About this task ▸ Across the whole listing, copy out every line that includes the string "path".

Segment Start: Available data

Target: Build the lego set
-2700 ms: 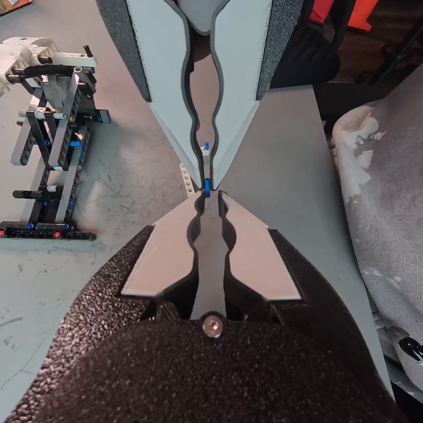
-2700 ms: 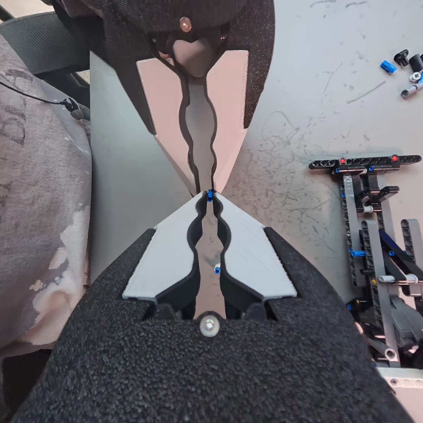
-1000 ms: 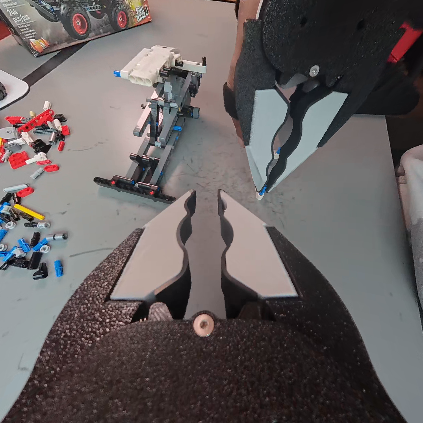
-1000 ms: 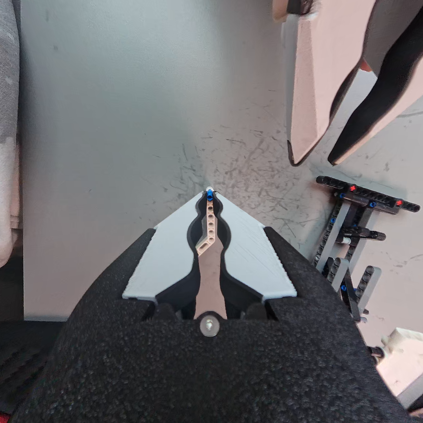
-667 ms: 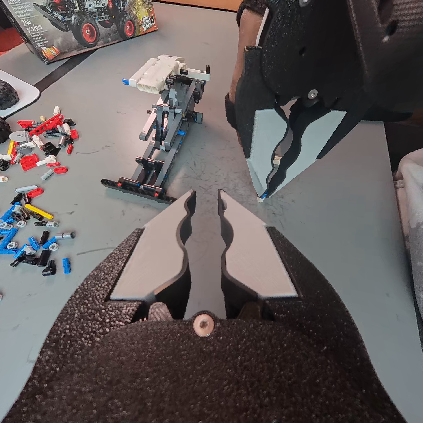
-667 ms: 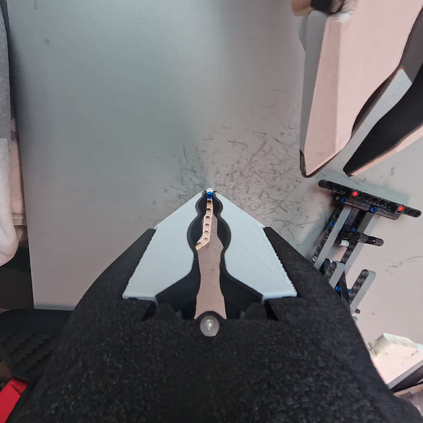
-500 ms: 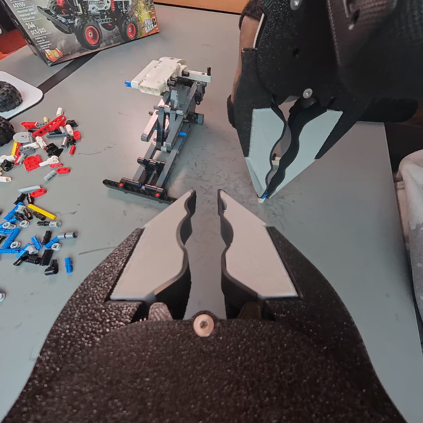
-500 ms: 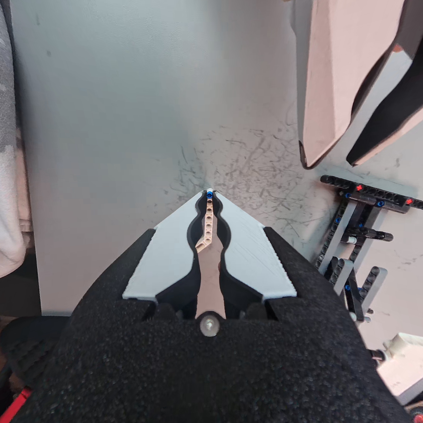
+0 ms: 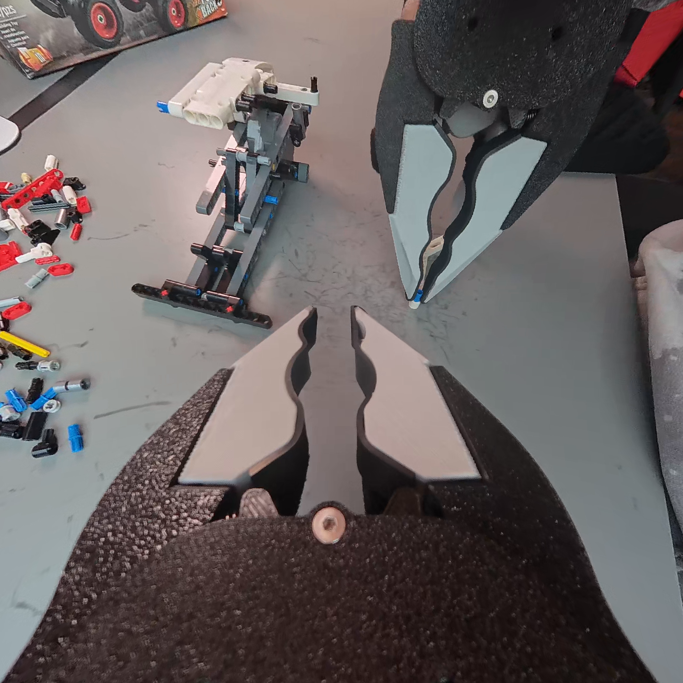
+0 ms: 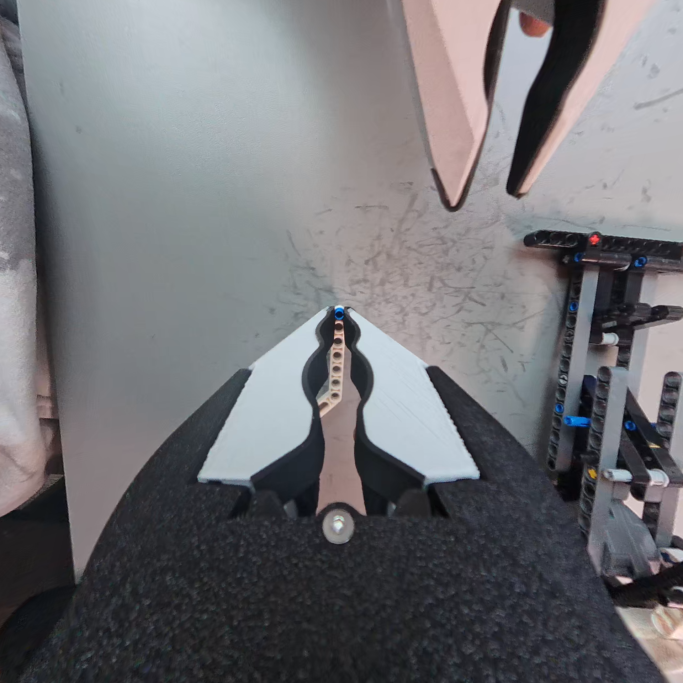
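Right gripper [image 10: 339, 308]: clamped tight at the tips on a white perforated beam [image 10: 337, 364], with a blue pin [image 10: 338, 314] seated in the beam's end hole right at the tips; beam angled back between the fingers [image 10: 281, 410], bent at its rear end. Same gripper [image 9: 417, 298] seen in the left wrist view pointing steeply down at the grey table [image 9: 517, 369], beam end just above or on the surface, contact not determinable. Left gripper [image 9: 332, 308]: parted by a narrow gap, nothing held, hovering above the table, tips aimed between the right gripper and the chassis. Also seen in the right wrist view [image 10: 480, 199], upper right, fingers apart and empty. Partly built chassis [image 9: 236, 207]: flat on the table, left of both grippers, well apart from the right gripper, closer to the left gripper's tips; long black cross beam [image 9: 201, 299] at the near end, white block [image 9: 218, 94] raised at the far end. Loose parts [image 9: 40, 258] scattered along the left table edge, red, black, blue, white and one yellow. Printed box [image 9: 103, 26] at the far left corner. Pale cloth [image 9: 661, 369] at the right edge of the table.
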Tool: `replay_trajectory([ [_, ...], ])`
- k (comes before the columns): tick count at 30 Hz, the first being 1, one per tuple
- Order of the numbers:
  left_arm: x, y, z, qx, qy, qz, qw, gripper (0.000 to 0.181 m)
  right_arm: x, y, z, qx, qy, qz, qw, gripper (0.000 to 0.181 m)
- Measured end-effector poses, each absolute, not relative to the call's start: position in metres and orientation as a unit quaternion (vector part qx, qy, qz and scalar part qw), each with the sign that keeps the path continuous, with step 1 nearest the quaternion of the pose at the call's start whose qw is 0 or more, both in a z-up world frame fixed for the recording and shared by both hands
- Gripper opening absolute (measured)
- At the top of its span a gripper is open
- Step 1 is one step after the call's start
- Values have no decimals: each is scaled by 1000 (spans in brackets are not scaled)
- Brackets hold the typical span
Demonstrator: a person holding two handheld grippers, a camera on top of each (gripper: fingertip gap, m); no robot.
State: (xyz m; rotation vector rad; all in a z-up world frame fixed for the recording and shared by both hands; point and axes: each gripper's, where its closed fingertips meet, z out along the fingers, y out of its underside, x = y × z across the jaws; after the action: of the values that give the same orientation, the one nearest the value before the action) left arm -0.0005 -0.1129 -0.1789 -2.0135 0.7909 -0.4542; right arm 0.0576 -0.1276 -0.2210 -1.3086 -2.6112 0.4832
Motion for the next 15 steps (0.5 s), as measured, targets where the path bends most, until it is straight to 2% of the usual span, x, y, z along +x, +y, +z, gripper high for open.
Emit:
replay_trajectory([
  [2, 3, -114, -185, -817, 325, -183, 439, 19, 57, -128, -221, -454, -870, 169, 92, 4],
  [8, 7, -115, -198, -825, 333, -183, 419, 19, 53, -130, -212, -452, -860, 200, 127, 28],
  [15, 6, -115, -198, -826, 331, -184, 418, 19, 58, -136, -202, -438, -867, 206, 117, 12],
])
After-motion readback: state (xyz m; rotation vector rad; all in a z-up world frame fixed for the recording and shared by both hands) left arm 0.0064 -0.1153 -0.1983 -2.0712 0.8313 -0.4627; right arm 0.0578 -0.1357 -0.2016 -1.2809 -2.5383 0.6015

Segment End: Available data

Task response ▸
- Measured end-effector poses, each absolute, not relative to the call's start: position in metres and orientation as a unit quaternion (vector part qx, qy, qz and scalar part qw), each with the sign that keeps the path continuous, with step 1 nearest the quaternion of the pose at the call's start whose qw is 0 or more, both in a z-up world frame fixed for the recording and shared by both hands
Motion for the next 15 steps (0.5 s), as measured, targets where the path bends most, until it is straight to 2% of the usual span, x, y, z along +x, +y, +z, gripper high for open.

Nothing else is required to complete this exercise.